Exercise prompt
Copy out all of the data that follows, exactly as it appears.
=== Section Start ===
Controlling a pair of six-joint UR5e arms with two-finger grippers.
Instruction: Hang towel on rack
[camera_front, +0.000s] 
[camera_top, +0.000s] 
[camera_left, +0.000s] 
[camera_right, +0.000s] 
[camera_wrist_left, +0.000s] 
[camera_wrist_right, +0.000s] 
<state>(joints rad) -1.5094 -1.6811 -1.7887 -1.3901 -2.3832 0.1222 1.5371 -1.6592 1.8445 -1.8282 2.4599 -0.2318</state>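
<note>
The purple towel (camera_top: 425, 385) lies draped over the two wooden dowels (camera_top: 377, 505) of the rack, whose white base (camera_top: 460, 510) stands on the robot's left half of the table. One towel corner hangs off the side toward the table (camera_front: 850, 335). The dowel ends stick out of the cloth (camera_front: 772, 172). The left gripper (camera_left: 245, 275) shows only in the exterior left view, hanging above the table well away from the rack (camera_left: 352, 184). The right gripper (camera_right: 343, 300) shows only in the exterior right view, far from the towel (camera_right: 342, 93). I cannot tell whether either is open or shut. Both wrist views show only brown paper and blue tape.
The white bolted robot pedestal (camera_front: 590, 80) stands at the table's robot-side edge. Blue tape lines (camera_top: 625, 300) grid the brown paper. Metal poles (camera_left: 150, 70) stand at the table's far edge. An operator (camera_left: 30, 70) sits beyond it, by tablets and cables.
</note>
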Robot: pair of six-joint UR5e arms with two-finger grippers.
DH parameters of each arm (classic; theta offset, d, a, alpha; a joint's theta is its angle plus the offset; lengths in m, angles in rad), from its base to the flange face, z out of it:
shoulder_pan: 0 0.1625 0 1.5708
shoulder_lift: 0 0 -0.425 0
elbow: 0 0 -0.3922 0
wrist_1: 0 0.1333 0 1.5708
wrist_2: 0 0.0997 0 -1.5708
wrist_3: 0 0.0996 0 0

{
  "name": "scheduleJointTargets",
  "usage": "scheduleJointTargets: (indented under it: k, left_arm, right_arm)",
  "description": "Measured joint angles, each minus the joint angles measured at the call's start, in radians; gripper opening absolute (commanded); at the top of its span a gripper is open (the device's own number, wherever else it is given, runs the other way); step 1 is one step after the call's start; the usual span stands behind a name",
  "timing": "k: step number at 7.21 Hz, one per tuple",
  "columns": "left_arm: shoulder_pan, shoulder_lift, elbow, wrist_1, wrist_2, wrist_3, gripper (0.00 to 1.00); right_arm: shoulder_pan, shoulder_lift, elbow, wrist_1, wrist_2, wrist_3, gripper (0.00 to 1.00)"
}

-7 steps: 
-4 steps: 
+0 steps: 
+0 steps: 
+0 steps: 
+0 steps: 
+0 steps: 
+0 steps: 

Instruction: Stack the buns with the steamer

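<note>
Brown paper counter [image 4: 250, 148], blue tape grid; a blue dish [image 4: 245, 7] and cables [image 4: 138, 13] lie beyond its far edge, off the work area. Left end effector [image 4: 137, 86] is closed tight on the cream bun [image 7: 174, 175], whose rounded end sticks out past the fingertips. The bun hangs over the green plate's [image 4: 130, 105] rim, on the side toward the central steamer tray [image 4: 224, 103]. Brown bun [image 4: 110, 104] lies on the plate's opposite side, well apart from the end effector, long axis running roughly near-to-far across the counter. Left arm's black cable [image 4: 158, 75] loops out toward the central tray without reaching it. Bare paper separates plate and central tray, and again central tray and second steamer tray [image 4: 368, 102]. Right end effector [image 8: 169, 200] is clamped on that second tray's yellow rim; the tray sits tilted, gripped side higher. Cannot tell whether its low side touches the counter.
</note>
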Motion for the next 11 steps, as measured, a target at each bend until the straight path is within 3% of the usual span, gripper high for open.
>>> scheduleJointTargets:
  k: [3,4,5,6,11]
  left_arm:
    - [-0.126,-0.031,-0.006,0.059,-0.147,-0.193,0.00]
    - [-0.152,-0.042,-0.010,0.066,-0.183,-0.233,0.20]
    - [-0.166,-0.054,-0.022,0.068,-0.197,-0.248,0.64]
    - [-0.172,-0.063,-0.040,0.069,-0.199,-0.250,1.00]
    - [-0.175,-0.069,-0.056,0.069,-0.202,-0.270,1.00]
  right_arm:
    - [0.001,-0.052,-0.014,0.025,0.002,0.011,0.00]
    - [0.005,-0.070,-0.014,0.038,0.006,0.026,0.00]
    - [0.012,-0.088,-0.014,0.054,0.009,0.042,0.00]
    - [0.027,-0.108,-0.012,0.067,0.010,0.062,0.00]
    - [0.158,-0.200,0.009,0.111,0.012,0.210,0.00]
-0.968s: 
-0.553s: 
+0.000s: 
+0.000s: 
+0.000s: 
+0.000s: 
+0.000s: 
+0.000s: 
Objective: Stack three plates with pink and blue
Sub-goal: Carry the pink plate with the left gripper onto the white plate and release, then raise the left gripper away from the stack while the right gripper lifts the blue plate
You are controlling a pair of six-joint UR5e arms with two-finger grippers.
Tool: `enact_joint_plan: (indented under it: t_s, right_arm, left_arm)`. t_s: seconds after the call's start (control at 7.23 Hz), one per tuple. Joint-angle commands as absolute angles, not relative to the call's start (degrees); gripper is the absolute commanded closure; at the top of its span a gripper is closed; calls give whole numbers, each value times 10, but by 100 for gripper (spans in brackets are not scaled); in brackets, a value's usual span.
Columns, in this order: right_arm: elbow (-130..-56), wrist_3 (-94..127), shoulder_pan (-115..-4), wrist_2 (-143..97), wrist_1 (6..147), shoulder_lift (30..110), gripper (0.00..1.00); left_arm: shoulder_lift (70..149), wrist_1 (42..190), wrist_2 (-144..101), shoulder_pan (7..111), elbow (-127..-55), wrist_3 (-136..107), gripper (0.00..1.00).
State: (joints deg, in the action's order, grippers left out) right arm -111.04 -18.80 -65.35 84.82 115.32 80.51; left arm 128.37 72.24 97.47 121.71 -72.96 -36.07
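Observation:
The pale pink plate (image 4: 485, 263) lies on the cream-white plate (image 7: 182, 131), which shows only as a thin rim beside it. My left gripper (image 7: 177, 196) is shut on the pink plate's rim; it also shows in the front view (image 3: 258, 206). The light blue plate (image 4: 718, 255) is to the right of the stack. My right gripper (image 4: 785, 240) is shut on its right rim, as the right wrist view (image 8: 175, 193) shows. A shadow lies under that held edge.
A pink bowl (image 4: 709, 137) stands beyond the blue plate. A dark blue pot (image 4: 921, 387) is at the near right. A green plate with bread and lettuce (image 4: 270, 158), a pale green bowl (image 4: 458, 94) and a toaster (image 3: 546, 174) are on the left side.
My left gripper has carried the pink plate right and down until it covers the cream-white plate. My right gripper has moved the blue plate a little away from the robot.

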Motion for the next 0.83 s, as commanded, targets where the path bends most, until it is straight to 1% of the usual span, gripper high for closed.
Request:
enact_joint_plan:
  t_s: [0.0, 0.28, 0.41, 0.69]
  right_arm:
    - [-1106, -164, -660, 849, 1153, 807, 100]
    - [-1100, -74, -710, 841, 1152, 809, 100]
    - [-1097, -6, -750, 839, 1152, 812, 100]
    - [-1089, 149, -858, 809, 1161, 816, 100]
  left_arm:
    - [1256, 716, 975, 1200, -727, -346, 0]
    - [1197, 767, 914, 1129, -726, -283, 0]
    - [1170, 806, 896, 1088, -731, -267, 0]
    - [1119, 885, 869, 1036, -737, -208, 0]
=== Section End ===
Exercise response
Controlling a pair of six-joint UR5e arms with two-finger grippers.
Instruction: Hang towel on rack
[camera_front, +0.000s] 
[camera_top, +0.000s] 
[camera_left, +0.000s] 
[camera_right, +0.000s] 
[camera_wrist_left, +0.000s] 
[camera_wrist_right, +0.000s] 
<state>(joints rad) -1.5094 -1.6811 -1.7887 -1.3901 -2.3832 0.1222 1.5371 -1.6592 1.8445 -1.8282 2.4599 -0.2318</state>
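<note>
The purple towel (camera_top: 425, 385) lies draped over the two wooden dowels (camera_top: 377, 505) of the rack, whose white base (camera_top: 460, 510) stands on the robot's left half of the table. One towel corner hangs off the side toward the table (camera_front: 850, 335). The dowel ends stick out of the cloth (camera_front: 772, 172). The left gripper (camera_left: 245, 275) shows only in the exterior left view, hanging above the table well away from the rack (camera_left: 352, 184). The right gripper (camera_right: 343, 300) shows only in the exterior right view, far from the towel (camera_right: 342, 93). I cannot tell whether either is open or shut. Both wrist views show only brown paper and blue tape.
The white bolted robot pedestal (camera_front: 590, 80) stands at the table's robot-side edge. Blue tape lines (camera_top: 625, 300) grid the brown paper. Metal poles (camera_left: 150, 70) stand at the table's far edge. An operator (camera_left: 30, 70) sits beyond it, by tablets and cables.
</note>
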Robot: pair of six-joint UR5e arms with two-finger grippers.
DH parameters of each arm (classic; theta offset, d, a, alpha; a joint's theta is its angle plus the offset; lengths in m, angles in rad), from its base to the flange face, z out of it:
shoulder_pan: 0 0.1625 0 1.5708
shoulder_lift: 0 0 -0.425 0
elbow: 0 0 -0.3922 0
wrist_1: 0 0.1333 0 1.5708
wrist_2: 0 0.0997 0 -1.5708
wrist_3: 0 0.0996 0 0

{
  "name": "scheduleJointTargets",
  "usage": "scheduleJointTargets: (indented under it: k, left_arm, right_arm)",
  "description": "Measured joint angles, each minus the joint angles measured at the call's start, in radians; gripper opening absolute (commanded); at the top of its span a gripper is open (the device's own number, wherever else it is given, runs the other way); step 1 is one step after the call's start; the usual span stands behind a name",
  "timing": "k: step number at 7.21 Hz, one per tuple",
  "columns": "left_arm: shoulder_pan, shoulder_lift, elbow, wrist_1, wrist_2, wrist_3, gripper (0.00 to 1.00); right_arm: shoulder_pan, shoulder_lift, elbow, wrist_1, wrist_2, wrist_3, gripper (0.00 to 1.00)"
}

-7 steps: 
-4 steps: 
+0 steps: 
+0 steps: 
+0 steps: 
+0 steps: 
+0 steps: 
+0 steps: 

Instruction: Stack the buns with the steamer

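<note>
Brown paper counter [image 4: 250, 148], blue tape grid; a blue dish [image 4: 245, 7] and cables [image 4: 138, 13] lie beyond its far edge, off the work area. Left end effector [image 4: 137, 86] is closed tight on the cream bun [image 7: 174, 175], whose rounded end sticks out past the fingertips. The bun hangs over the green plate's [image 4: 130, 105] rim, on the side toward the central steamer tray [image 4: 224, 103]. Brown bun [image 4: 110, 104] lies on the plate's opposite side, well apart from the end effector, long axis running roughly near-to-far across the counter. Left arm's black cable [image 4: 158, 75] loops out toward the central tray without reaching it. Bare paper separates plate and central tray, and again central tray and second steamer tray [image 4: 368, 102]. Right end effector [image 8: 169, 200] is clamped on that second tray's yellow rim; the tray sits tilted, gripped side higher. Cannot tell whether its low side touches the counter.
</note>
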Motion for the next 11 steps, as measured, a target at each bend until the straight path is within 3% of the usual span, gripper high for open.
>>> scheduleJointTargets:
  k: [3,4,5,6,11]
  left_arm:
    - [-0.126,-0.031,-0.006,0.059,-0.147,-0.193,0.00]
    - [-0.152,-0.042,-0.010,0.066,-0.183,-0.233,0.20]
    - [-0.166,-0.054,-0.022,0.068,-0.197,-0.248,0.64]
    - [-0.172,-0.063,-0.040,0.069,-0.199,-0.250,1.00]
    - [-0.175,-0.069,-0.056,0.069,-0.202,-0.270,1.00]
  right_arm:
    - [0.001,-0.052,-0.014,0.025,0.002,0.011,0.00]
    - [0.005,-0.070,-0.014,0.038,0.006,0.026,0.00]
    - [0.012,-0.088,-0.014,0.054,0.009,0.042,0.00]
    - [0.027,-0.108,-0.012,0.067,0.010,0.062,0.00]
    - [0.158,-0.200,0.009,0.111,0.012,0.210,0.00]
-0.968s: 
-0.553s: 
+0.000s: 
+0.000s: 
+0.000s: 
+0.000s: 
+0.000s: 
+0.000s: 
Objective: Stack three plates with pink and blue
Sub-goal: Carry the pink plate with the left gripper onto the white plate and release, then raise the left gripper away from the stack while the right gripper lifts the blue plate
You are controlling a pair of six-joint UR5e arms with two-finger grippers.
Tool: `enact_joint_plan: (indented under it: t_s, right_arm, left_arm)`. t_s: seconds after the call's start (control at 7.23 Hz), one per tuple. Joint-angle commands as absolute angles, not relative to the call's start (degrees); gripper is the absolute commanded closure; at the top of its span a gripper is closed; calls give whole numbers, each value times 10, but by 100 for gripper (spans in brackets are not scaled); in brackets, a value's usual span.
Columns, in this order: right_arm: elbow (-130..-56), wrist_3 (-94..127), shoulder_pan (-115..-4), wrist_2 (-143..97), wrist_1 (6..147), shoulder_lift (30..110), gripper (0.00..1.00); left_arm: shoulder_lift (70..149), wrist_1 (42..190), wrist_2 (-144..101), shoulder_pan (7..111), elbow (-127..-55), wrist_3 (-136..107), gripper (0.00..1.00).
State: (joints deg, in the action's order, grippers left out) right arm -111.04 -18.80 -65.35 84.82 115.32 80.51; left arm 128.37 72.24 97.47 121.71 -72.96 -36.07
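Observation:
The pale pink plate (image 4: 485, 263) lies on the cream-white plate (image 7: 182, 131), which shows only as a thin rim beside it. My left gripper (image 7: 177, 196) is shut on the pink plate's rim; it also shows in the front view (image 3: 258, 206). The light blue plate (image 4: 718, 255) is to the right of the stack. My right gripper (image 4: 785, 240) is shut on its right rim, as the right wrist view (image 8: 175, 193) shows. A shadow lies under that held edge.
A pink bowl (image 4: 709, 137) stands beyond the blue plate. A dark blue pot (image 4: 921, 387) is at the near right. A green plate with bread and lettuce (image 4: 270, 158), a pale green bowl (image 4: 458, 94) and a toaster (image 3: 546, 174) are on the left side.
My left gripper has carried the pink plate right and down until it covers the cream-white plate. My right gripper has moved the blue plate a little away from the robot.
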
Motion for the next 0.83 s, as commanded, targets where the path bends most, until it is straight to 1% of the usual span, gripper high for closed.
Request:
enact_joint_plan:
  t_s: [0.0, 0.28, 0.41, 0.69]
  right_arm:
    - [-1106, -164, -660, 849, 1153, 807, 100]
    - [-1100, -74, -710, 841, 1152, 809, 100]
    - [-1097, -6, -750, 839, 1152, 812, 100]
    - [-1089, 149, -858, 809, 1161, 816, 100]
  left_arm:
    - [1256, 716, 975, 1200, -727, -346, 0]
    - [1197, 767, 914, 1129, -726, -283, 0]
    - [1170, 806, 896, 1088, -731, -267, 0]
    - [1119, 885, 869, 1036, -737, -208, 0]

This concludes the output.